Important : l'ordonnance n° 2017-1386 du 22 septembre 2017 qui porte réforme du Code du travail a opéré une fusion des instances représentatives du personnel (IRP) : les délégués du personnel (DP), le comité d'entreprise (CE) et le comité d'hygiène, de sécurité et des conditions de travail (CHSCT) fusionnent en un comité social et économique (CSE). La mise en place des CSE devait être effective au plus tard le 1er janvier 2020. Le CSE est obligatoire dans les entreprises d'au moins 11 salariés.
L'article L. 5424-9 du Code du travail prévoit que le CSE est amené à formuler un avis relatif à la décision d'arrêt de travail décidée par l'employeur ou son représentant, lequel avis découle d'une procédure de consultation.
La consultation du CSE s'effectue dans les hypothèses suivantes :
- dans les entreprises du BTP uniquement ;
- événements déclencheurs : conditions atmosphériques et inondations ;
- interruption du travail devenu impossible ou
dangereux eu égard :
- à la santé ou la sécurité des salariés ;
- à la nature ou la technique du travail à accomplir ;
- non versement de tout ou partie des salaires remplacés par une indemnité.
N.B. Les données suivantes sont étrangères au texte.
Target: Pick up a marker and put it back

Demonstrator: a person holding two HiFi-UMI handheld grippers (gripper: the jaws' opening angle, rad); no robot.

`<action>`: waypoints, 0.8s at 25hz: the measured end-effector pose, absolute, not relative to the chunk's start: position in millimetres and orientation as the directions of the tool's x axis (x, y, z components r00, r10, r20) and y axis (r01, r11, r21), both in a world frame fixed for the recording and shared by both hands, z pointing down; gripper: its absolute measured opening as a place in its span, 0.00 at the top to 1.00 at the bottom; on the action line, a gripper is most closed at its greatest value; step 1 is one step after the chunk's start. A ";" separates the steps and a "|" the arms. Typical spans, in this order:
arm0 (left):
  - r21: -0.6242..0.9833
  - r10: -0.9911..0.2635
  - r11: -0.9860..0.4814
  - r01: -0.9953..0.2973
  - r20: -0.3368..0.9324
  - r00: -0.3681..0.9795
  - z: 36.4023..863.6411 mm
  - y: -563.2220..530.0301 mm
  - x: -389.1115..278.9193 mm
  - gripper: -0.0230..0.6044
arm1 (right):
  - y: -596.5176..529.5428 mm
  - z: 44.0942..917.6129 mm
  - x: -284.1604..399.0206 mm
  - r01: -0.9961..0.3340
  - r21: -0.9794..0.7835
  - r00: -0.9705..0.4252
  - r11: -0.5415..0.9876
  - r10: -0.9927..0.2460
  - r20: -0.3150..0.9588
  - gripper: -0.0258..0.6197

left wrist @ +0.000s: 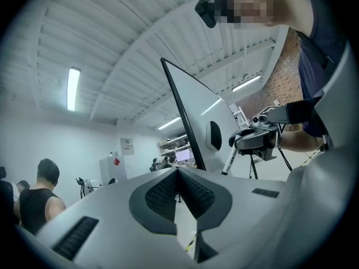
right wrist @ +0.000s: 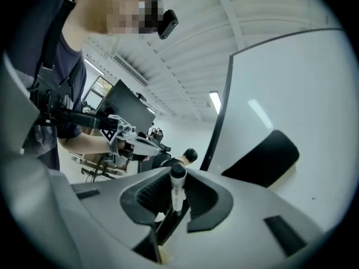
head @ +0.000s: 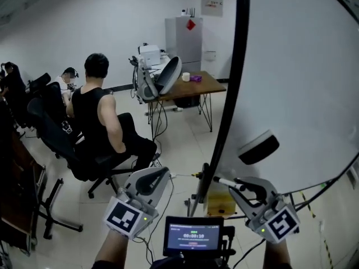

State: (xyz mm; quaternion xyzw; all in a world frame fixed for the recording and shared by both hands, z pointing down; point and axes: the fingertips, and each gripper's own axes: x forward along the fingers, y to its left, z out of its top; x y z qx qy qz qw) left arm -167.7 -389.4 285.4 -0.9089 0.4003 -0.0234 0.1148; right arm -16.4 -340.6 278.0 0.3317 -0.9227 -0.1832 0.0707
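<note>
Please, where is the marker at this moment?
The marker is clamped between the jaws of the right gripper, at the lower right of the head view, just in front of the whiteboard and below its black eraser.

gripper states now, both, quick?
Left gripper: closed, empty.
Right gripper: closed on a marker.

Marker [right wrist: 177, 188]: white barrel, blk end. Right gripper [head: 244, 185], left gripper [head: 151, 178]: lt grey shells, blk ribbed pads. Cubes [head: 124, 216]: blk-and-white square pattern. Whiteboard [head: 291, 66]: white, blk frame. Eraser [head: 258, 148]: blk. Table [head: 208, 85]: brown top, blk legs. Seated person's top [head: 90, 108]: blk. Floor [head: 179, 144]: pale tile.
</note>
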 end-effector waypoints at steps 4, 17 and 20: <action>-0.233 -0.725 -0.651 -0.722 -0.091 0.683 264.1 -381.4 -173.7 0.96 | -331.2 258.3 -26.3 -0.583 0.412 -0.771 0.700 -0.637 -0.008 0.81; -0.333 -0.706 -0.653 -0.680 -0.056 0.706 233.9 -371.2 -161.0 0.96 | -324.2 220.5 -40.8 -0.534 0.462 -0.806 0.708 -0.591 -0.026 0.81; -0.333 -0.698 -0.668 -0.665 -0.027 0.715 239.0 -372.7 -153.0 0.96 | -320.3 221.6 -36.1 -0.543 0.431 -0.804 0.721 -0.595 -0.017 0.81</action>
L'employeur est tenu d'informer et de consulter le CSE (obtention d'un avis) sur les tenants et aboutissants de la décision d’arrêt de travail et de mise en activité partielle.
La consultation du CSE se déroule lors d'une réunion plénière :
- convocation du CSE ;
- transmission d'informations au CSE ;
- tenue d'une réunion plénière du CSE (consacrée à ce seul thème ou l’intégrant parmi d'autres) ;
- émission d'un avis du CSE.
En outre, la consultation s'effectue avant toute décision définitive d'arrêt de travail et de mise en activité partielle.
L’employeur qui, à l’occasion d’une suspension de son activité pour cause d’intempéries, omet d’informer et de consulter le CSE, s’expose à des sanctions soit pénales (délit d’entrave de l’article L. 2317-1 du Code du travail), soit financières puisque l’absence de consultation du CSE peut entraîner un refus de prise en charge par la Caisse des congés payés.